A body of experiments across Atari 100k, DeepMind Control Suite, MuJoCo, MetaWorld, CARL, and HumanoidBench demonstrates that uncorrected primacy bias severely degrades final return, learning speed, and adaptability. For example, in off-policy RL, ER Decay and network expansion (“Forget+Grow”/FoG) yields state-of-the-art normalized return (0.92), surpassing strong baselines SimBa, BRO, and TD-MPC2 (0.69–0.76) over 40+ tasks (Kang et al., 3 Jul 2025). Parseval regularization delivers an absolute 20pp increase in continual RL success on MetaWorld 20–10, a 50% gain in median GridWorld success rate, and a 10–15pp gain on CARL tasks (Chung et al., 2024). FGSF leads to 25–50 % improvement in complex DMC tasks over standard and reset-based SAC (Falzari et al., 2 Feb 2025).

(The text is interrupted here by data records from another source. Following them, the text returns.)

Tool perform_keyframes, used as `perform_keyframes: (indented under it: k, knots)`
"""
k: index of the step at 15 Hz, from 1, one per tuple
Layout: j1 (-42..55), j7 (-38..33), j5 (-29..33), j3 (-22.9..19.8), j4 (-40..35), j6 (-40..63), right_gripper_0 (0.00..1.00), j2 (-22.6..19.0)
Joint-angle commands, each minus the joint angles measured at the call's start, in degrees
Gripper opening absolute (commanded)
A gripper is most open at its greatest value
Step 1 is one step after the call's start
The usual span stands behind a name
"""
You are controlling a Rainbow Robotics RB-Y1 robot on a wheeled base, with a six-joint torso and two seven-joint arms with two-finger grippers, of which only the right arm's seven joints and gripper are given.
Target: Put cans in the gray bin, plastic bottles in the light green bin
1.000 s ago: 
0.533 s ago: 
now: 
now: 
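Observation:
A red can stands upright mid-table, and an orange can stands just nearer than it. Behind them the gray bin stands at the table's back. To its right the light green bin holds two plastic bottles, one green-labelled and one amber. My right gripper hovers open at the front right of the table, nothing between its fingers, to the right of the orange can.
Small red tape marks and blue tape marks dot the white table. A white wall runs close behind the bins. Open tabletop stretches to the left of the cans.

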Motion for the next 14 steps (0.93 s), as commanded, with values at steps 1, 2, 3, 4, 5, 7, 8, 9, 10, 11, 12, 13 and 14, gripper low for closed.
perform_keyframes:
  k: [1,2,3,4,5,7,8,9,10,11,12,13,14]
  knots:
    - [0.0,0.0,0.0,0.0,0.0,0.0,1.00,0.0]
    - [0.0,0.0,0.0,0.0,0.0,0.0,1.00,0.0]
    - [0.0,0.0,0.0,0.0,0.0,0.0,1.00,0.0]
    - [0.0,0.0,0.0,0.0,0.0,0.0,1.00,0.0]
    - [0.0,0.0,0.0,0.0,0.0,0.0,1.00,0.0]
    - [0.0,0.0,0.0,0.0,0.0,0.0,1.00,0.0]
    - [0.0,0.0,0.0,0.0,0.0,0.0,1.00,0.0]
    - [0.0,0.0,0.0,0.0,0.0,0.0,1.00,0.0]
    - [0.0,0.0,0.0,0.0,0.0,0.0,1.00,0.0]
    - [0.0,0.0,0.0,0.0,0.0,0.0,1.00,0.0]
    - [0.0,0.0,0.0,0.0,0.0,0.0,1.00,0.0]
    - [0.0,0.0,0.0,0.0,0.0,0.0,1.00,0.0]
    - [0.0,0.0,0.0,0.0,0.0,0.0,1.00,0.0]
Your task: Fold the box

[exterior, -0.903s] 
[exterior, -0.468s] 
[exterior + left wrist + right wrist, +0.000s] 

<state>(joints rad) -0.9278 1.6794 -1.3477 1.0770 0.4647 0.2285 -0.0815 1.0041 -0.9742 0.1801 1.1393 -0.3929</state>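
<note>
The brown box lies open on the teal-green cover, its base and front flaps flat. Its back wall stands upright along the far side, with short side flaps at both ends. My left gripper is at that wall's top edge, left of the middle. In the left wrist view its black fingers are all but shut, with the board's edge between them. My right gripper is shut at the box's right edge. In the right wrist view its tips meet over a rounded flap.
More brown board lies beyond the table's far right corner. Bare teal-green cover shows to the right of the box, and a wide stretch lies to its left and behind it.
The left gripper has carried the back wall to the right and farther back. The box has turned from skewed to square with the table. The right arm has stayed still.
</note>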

Reset Deep Ensemble methods eliminate performance collapses and improve safety (halving constraint violations in Safe RL settings) versus vanilla resets (Kim et al., 2023).

7. Practical Recommendations and Future Directions

Best practices for mitigating primacy bias include:

  1. Monitor replay sampling ratios and plasticity-related metrics (gradient norms, activation sparsity, weight matrix rank, FIM trace) to detect early onset of bias.
  2. Implement periodic partial resets or ensemble-based resets, tuning interval and layers for network size and task nonstationarity (Nikishin et al., 2022, Kim et al., 2023).
  3. Employ architectural modifications (CReLU, Parseval regularization, network expansion) to maintain continuous activation and avoid capacity collapse (Abbas et al., 2023, Chung et al., 2024, Kang et al., 3 Jul 2025).
  4. Use replay and optimizer schemes (ER Decay, OFN, FIM-based noise, Adam parameter tuning) that decouple the domination of early data (Hussing et al., 2024, Kang et al., 3 Jul 2025, Falzari et al., 2 Feb 2025).
  5. In model-based RL, prioritize regular re-initialization of the world model, not the agent policy, to ensure adaptation to new buffer evidence (Qiao et al., 2023).
  6. Adjust replay ratios, buffer sizes, and task shuffling to balance stability and adaptability; avoid excessive replay of early transitions.

The collective results suggest that overcoming primacy bias is fundamental for robust, sample-efficient continual and off-policy deep RL. Ongoing research pinpoints the control of experience replay, maintenance of parameter plasticity, and architectural regularization as key design axes for future algorithm development (Nikishin et al., 2022, Abbas et al., 2023, Chung et al., 2024, Kang et al., 3 Jul 2025, Falzari et al., 2 Feb 2025).